### ACTION ITEM
In the material below, find the line containing "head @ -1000" and the line containing "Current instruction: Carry". Output those two lines and all lines between them exactly, without pictures.

### THE INPUT
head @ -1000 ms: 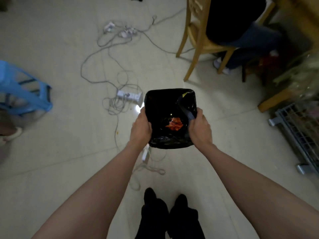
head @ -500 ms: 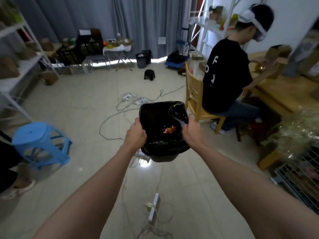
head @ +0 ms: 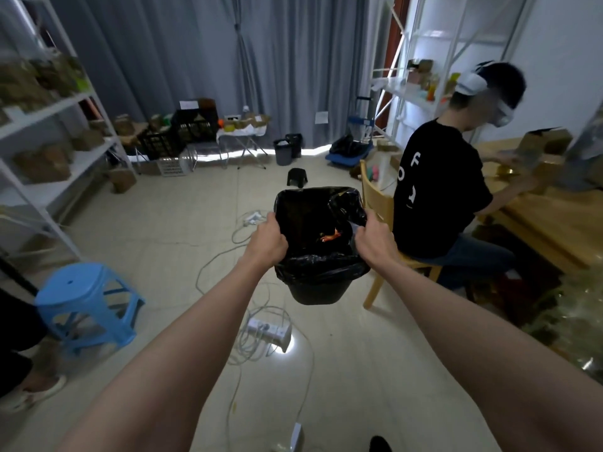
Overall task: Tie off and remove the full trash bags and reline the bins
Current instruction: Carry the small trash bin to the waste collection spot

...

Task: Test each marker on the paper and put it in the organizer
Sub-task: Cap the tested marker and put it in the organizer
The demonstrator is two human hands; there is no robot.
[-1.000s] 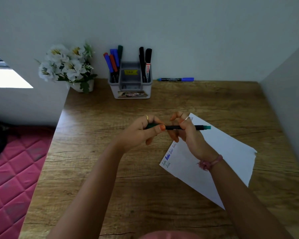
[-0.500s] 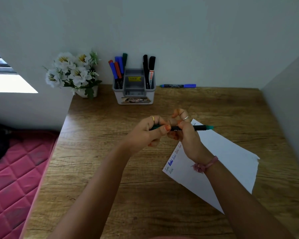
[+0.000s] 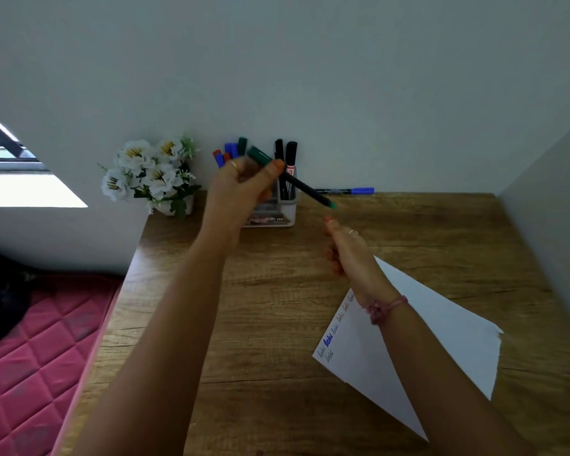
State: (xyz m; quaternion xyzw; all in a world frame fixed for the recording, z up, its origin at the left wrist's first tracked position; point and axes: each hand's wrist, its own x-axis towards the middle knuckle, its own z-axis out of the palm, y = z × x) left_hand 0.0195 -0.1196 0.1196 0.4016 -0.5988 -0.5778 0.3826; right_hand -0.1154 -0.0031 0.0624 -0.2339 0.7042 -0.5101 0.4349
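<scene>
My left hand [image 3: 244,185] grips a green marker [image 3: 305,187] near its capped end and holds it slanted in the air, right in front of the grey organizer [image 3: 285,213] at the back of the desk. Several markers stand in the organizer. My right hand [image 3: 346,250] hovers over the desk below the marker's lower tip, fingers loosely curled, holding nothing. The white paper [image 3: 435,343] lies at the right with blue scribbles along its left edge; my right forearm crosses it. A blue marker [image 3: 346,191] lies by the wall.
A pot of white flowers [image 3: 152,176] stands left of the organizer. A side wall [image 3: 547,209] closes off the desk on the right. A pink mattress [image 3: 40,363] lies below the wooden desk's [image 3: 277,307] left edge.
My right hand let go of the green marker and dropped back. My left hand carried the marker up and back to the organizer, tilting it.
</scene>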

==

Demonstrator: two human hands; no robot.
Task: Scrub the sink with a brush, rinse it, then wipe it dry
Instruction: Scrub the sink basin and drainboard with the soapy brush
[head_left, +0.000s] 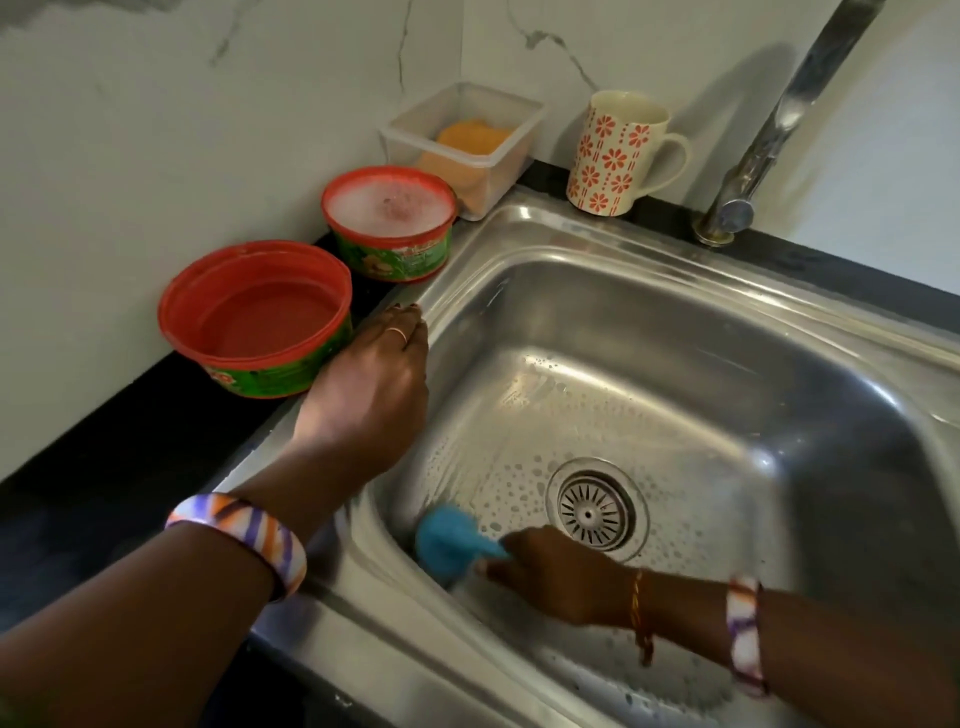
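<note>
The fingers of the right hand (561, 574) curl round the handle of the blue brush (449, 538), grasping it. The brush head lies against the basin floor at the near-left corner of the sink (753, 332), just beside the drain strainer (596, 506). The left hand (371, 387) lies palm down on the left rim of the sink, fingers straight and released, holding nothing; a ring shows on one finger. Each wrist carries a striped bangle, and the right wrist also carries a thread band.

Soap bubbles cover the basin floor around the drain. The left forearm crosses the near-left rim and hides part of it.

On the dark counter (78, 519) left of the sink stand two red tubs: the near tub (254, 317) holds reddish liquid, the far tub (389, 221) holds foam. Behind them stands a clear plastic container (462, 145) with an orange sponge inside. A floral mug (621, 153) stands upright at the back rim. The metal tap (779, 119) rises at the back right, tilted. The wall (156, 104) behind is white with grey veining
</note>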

### SOLUTION FOR THIS TASK
head @ -1000 ms: 
head @ -500 ms: 
head @ +0 ms: 
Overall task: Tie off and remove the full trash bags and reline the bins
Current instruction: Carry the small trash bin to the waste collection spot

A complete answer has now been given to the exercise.